Not everyone agrees that the Israeli parallel works.
“Russia cannot be compared with Israel where terrorist attacks occur more often. Yet certain aspects” of Israel’s “fight with terrorism may and should be adopted,” Adolph Shayevich, one of Russia’s two chief rabbis, was quoted as saying in an interview.
The Novye Izvestia daily wrote this week that Israel has a “smaller territory, more money and craftier special services” than Russia.
Some say the major difference in matters of terrorism between Russia and Israel lies in public reaction to such tragedies in the two countries.
Moscow Mayor Yuri Luzhkov and Russia’s interior minister, Boris Gryzlov, made their first statements on Saturday speaking over the uncovered bodies of the victims lying under the hot July sun, an act that surprised some people.

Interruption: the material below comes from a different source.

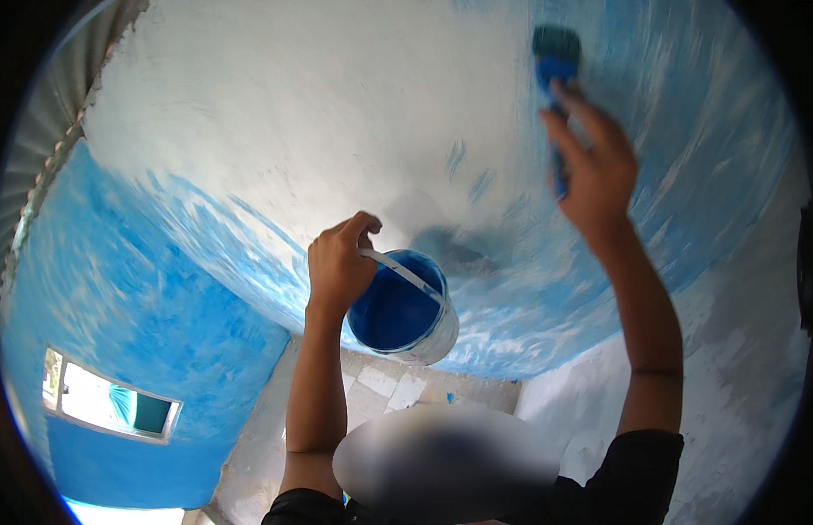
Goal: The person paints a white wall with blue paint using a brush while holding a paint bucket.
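My right hand (596,164), raised at the upper right, grips the blue handle of a wide paintbrush (556,52). The dark bristles are at the wall (281,118), beside an area streaked with blue; motion blurs the brush a little. Lower and to the left, my left hand (342,261) is closed on the pale handle of a paint bucket (439,335). Dark blue paint (396,308) shows inside the bucket. The wall's upper middle is whitish, with a few short blue strokes between the bucket and the brush.
A blue side wall (183,315) with a small window (114,397) stands at the left. Corrugated roofing (52,111) runs along the upper left edge. Floor tiles (406,392) show below the bucket, and a grey-white wall (728,374) rises at the right.
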The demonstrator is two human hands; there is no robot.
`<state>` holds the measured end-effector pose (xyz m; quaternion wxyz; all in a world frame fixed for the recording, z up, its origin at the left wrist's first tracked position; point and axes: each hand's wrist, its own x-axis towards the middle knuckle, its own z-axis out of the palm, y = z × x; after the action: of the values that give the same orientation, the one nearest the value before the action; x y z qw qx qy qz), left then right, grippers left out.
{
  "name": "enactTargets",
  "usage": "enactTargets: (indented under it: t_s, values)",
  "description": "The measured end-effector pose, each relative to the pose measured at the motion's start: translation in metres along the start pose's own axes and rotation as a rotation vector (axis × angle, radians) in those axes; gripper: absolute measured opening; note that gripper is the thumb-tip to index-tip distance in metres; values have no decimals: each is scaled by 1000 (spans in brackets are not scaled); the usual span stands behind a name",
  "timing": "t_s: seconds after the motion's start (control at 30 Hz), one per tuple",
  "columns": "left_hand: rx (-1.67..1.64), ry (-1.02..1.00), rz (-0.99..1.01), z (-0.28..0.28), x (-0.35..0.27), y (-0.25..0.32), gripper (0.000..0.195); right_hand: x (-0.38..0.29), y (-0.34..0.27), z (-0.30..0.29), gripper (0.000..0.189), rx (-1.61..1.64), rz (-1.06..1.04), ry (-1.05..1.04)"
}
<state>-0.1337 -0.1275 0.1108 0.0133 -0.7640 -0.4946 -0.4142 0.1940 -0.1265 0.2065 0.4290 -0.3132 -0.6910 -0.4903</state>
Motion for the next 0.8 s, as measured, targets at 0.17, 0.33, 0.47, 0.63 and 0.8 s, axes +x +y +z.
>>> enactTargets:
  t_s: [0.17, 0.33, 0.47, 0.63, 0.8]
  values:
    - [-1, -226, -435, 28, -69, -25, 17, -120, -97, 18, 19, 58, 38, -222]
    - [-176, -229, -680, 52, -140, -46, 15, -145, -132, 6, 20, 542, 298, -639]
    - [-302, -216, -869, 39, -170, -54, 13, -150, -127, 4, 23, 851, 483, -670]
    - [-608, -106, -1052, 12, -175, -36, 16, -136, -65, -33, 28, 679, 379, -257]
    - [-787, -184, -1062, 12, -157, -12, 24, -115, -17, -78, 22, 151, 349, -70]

“This is something I wouldn’t expect to happen in Israel,” said Georgi Kapler, a middle-aged Jewish Muscovite who was browsing through the Judaica section at a Moscow bookstore when the television first aired the footage of the two officials on Saturday afternoon. “Perhaps people here are less sensitive to the tragedies like this one, or are simply at a loss when such things happen.”
Some criticized the city authorities for not canceling the concert after the blasts.
The authorities said they wanted to avoid a stampede by the 40,000 spectators.
The show went on for six more hours after the attacks, and some of the spectators said afterward they knew what had happened nearby but didn’t want to cut their fun short.
Meanwhile, one Russian Jewish group said it was considering allocating some of its charity funds to help victims of the Moscow blasts.
Valery Engel, executive director of the World Congress of Russian Jewry, told JTA that his organization’s charity arm will discuss this week whether they should launch a new campaign to benefit those who were injured in Moscow or earmark some of the funds raised to help Israeli victims of terror for that purpose.